We are pleased if you are doing better and you can leave your room. Should you wish to stay away a little longer, please inform the ward room about your leaving and your return.
Please also remember that for insurance reason leaving the ground of the hospital is only possible with prior consultation of your doctor and after having signed a paper.
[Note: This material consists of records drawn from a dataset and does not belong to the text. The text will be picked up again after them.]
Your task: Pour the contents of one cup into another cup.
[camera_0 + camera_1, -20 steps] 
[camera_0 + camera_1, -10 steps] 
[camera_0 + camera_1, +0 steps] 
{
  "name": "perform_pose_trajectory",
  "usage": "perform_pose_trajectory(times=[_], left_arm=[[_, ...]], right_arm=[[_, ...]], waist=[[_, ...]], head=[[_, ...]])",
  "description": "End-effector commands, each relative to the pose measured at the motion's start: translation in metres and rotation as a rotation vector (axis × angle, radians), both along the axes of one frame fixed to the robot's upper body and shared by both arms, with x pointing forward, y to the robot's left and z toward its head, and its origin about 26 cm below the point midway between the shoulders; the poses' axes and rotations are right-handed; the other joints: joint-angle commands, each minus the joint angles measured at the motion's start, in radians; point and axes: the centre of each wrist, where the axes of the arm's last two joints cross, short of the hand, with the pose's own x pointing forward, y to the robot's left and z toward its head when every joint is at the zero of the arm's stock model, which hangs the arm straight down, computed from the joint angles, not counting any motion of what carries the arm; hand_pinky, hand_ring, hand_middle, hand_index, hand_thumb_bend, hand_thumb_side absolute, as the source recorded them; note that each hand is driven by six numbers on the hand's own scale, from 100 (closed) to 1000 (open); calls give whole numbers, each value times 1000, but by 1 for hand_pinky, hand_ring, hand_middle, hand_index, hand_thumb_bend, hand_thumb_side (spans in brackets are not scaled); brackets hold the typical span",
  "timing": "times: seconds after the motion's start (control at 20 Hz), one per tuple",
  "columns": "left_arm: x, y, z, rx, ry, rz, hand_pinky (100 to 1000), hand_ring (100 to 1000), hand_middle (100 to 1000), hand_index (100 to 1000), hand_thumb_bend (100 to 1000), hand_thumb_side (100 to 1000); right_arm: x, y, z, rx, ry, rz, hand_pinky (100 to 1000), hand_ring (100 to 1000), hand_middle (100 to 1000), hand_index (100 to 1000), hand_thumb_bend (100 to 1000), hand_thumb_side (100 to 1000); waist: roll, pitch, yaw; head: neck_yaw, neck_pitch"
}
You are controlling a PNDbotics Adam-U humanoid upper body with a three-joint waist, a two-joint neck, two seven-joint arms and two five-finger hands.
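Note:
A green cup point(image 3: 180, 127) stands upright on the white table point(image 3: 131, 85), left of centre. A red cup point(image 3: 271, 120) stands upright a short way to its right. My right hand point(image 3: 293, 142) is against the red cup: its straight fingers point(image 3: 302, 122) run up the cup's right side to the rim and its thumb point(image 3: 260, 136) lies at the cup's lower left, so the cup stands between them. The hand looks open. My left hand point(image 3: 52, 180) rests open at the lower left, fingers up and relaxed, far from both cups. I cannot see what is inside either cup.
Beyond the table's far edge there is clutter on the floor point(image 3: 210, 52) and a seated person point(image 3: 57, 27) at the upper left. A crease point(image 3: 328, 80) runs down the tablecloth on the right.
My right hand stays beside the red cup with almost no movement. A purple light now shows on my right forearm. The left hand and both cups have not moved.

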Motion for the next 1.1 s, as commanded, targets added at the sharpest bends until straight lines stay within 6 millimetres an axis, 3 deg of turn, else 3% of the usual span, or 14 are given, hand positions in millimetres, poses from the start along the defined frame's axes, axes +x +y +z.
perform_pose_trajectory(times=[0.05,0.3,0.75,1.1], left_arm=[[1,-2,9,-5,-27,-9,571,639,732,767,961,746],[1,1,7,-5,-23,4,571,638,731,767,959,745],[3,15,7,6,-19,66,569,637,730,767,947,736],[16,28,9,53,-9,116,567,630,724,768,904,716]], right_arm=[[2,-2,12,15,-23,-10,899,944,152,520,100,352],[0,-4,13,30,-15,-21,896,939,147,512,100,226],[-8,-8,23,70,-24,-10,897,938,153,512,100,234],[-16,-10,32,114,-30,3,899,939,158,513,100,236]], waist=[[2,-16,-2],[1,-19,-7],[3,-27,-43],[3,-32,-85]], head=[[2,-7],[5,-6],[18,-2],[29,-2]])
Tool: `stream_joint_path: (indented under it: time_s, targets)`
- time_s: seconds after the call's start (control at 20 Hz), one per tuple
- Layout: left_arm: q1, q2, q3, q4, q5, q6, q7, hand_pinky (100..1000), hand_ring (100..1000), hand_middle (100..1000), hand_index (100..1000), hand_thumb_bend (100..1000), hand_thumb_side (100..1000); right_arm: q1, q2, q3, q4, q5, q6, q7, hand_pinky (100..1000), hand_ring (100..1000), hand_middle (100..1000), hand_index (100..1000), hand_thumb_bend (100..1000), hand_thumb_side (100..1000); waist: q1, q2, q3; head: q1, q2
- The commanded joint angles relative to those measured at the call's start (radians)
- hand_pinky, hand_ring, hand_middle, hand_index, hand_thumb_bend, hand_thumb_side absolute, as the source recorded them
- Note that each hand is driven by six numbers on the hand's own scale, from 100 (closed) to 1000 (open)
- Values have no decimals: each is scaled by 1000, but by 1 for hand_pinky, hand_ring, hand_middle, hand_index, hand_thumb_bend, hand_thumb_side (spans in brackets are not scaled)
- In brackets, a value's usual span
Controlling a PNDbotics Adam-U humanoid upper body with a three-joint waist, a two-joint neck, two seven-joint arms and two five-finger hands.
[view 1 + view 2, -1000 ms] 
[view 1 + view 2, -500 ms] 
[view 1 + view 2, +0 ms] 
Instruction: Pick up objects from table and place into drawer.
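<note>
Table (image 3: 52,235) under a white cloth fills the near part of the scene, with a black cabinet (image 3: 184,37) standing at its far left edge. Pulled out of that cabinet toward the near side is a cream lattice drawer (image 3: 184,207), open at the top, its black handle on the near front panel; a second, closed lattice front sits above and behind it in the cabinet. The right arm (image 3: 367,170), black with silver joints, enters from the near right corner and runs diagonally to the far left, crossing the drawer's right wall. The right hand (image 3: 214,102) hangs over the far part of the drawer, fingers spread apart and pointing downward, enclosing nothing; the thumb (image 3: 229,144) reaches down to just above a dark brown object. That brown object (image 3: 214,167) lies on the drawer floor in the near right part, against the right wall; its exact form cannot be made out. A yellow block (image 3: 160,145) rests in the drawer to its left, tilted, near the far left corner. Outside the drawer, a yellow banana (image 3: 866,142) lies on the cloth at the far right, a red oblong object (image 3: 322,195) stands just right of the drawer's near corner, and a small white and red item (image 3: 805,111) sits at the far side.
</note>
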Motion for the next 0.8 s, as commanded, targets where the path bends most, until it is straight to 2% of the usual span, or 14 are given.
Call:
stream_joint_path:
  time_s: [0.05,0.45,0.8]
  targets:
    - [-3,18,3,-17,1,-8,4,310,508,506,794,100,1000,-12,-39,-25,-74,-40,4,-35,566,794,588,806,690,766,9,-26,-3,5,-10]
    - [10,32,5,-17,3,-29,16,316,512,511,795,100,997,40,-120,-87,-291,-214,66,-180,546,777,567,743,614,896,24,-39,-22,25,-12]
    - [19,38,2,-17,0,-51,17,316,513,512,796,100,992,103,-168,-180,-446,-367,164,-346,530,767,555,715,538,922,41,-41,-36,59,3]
On the day of your discharge ...
you will receive your "papers" at about 9 o'clock. As a rule, it is a hand-written letter for the family doctor. It contains in short form the most important results of operation and examinations, a listing of your medicine and a recommendation for further treatment. Your family doctor will receive a detailed report later.
What about smoking?
The Hospital is a non-smoking hospital. We ask you to respect the ban on smoking valid for the whole hospital. In case of "emergency", each ward has a smoking room.
Reading material ...
can be found in the corridor near the ward's kitchen as well as in the waiting-room of the secretary's office.
Spiritual welfare
We cultivate very good contacts to the local Franciscan cloister. Due to the open-minded attitude of this order, Father Johannes is prepared to come to all patients comprehensively to all denominations. Furthermore, Reverend Robert Weber of the Protestant-Lutheran Church is at your disposal.
Please contact your nursing staff if you wish for a conversation.